**TASK STATEMENT**.
Report each line of the entries below that includes "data".

*** Opening of STUDY MATERIAL ***

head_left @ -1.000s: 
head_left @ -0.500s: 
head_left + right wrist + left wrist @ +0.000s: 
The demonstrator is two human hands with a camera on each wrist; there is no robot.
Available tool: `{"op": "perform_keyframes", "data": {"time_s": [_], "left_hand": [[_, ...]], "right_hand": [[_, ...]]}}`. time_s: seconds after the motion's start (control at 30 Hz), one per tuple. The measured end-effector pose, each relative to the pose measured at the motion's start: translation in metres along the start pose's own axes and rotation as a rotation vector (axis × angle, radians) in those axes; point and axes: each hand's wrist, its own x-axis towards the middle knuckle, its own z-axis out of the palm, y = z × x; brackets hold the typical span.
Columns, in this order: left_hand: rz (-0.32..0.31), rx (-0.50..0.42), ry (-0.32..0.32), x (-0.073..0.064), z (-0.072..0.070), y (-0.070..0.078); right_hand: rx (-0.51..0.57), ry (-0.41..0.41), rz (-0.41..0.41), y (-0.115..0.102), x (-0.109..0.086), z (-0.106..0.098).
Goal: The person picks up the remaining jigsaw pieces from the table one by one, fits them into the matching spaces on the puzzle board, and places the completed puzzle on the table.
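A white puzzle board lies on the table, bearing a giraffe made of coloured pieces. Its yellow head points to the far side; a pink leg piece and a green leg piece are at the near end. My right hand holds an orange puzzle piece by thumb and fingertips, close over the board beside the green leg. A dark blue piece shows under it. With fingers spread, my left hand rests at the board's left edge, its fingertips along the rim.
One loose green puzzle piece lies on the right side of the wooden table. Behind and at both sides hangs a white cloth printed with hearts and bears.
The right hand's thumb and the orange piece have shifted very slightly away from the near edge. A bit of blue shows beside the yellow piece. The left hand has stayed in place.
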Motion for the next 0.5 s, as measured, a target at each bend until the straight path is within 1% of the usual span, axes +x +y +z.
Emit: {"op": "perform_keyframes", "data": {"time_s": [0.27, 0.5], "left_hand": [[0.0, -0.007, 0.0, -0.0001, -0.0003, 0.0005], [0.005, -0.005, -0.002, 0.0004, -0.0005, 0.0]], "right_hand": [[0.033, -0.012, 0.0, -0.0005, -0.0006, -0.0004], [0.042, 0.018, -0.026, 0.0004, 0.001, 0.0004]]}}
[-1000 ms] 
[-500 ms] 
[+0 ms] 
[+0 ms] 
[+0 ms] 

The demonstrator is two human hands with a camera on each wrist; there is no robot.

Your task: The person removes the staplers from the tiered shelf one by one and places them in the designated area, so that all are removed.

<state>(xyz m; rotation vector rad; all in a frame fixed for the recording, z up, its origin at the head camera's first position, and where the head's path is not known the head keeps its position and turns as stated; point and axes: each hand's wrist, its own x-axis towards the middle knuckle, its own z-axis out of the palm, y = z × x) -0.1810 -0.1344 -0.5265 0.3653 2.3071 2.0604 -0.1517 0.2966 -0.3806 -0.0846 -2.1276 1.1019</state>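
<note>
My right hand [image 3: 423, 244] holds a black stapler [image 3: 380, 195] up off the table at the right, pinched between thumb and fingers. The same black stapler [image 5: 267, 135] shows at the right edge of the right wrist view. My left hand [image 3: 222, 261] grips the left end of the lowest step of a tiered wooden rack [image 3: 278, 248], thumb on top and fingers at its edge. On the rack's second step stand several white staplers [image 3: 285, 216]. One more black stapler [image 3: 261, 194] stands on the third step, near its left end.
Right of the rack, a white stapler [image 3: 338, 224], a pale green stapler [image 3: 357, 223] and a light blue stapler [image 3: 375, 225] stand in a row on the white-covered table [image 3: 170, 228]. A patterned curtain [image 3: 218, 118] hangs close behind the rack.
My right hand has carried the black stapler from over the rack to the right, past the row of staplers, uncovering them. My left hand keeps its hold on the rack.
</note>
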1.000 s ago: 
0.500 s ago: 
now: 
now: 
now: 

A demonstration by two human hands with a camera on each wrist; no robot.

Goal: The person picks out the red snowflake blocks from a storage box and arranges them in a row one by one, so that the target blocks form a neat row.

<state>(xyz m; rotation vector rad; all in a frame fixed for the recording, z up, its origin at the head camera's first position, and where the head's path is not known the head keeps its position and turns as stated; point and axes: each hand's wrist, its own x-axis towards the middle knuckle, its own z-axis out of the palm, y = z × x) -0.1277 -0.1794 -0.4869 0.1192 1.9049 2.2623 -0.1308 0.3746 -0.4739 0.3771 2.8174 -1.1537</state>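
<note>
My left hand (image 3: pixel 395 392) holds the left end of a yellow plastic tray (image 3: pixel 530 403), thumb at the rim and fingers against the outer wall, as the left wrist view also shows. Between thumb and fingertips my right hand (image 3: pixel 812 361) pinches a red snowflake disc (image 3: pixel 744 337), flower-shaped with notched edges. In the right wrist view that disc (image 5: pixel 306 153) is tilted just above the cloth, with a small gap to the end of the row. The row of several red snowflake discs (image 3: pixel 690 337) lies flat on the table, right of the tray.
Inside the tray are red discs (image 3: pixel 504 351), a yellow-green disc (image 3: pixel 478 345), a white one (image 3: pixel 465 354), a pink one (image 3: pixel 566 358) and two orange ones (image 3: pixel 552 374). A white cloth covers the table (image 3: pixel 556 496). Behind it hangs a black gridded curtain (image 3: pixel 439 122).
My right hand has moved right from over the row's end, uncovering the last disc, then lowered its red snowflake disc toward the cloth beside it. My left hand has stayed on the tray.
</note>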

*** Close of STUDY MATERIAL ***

**SOLUTION TO THE EXERCISE**.
Available tool: `{"op": "perform_keyframes", "data": {"time_s": [_], "left_hand": [[_, ...]], "right_hand": [[_, ...]]}}`. time_s: seconds after the motion's start (control at 30 Hz), one per tuple. The measured end-effector pose, each relative to the pose measured at the motion's start: translation in metres along the start pose's own axes and rotation as a rotation vector (axis × angle, radians) in those axes; point and axes: each hand's wrist, its own x-axis towards the middle knuckle, its own z-axis out of the palm, y = z × x; brackets hold the typical span.
Emit: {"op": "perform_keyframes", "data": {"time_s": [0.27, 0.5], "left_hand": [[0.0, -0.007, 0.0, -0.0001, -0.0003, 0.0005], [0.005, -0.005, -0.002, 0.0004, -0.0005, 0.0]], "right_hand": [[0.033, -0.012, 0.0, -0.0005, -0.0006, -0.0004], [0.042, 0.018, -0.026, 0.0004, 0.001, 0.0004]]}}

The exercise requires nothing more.